From the records below, output exactly the lines starting at the line with "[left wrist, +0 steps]" and ending at the line with "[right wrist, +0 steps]", both of them included, but no pictures.

-- Source records --
▽

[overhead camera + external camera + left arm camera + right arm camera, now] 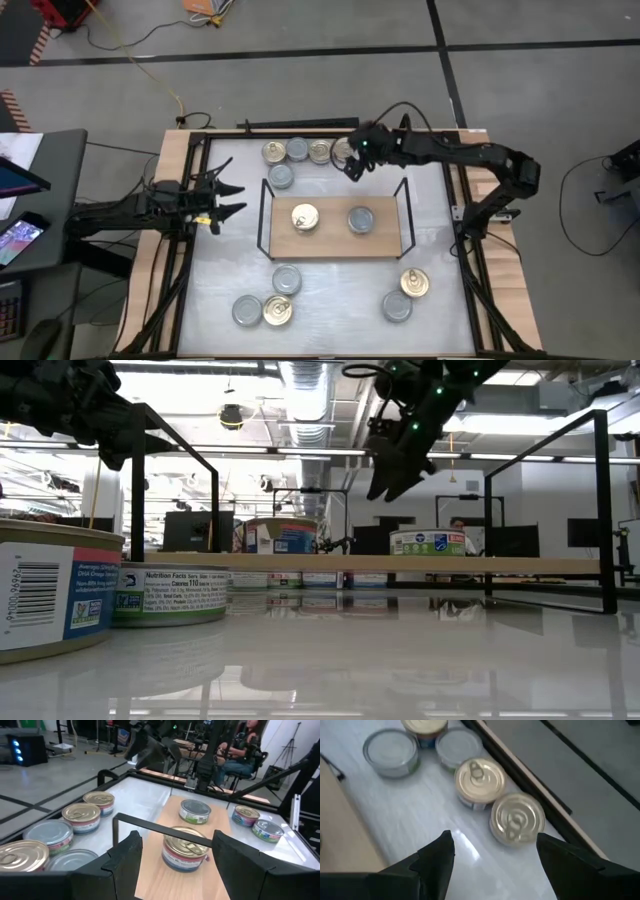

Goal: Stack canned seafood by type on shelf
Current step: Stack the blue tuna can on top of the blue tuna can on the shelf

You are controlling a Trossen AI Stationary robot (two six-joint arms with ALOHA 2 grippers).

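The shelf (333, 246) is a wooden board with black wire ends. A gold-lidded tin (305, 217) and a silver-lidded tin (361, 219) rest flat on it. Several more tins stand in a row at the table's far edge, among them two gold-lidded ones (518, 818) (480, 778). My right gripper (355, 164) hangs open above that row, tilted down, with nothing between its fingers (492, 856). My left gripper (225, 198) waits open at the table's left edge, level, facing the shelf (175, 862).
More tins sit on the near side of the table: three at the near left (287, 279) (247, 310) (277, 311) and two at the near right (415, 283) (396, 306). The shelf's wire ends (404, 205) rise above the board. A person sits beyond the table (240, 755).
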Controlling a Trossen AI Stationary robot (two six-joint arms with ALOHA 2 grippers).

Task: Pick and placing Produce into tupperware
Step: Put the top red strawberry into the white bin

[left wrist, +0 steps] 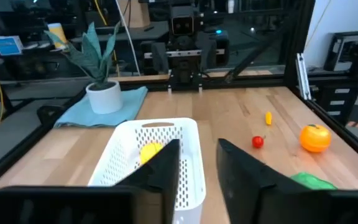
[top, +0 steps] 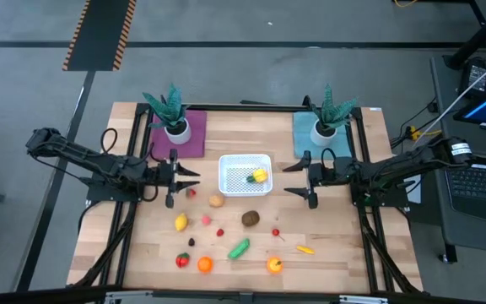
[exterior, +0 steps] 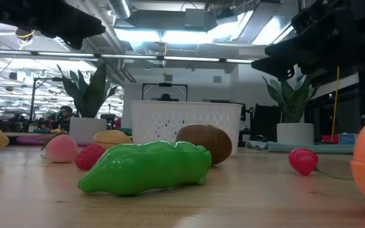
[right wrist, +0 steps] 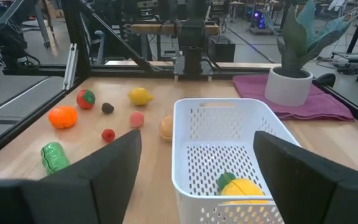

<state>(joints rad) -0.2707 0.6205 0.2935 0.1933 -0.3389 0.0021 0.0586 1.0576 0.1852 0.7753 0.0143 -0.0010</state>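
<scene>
Bright ceiling lights (exterior: 163, 35) glare in the low view; near fruit looks blurred.

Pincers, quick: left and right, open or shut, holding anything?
Left pincer: fingers slightly apart, nothing between them, beside the tupperware.
Right pincer: wide open, empty, on the tupperware's other side.

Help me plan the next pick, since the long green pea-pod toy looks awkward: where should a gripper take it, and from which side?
Grip the elongated green pea pod across its narrow middle, coming straight down from above. It lies flat and slanted on the wooden table, so the fingers should probably straddle its short width, turned square to its length. The small red piece lies apart from it, leaving room.
</scene>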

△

-- Your response --
[left wrist, +0 steps] 
[top, +0 steps] 
[exterior, +0 steps] 
[right wrist, +0 steps] 

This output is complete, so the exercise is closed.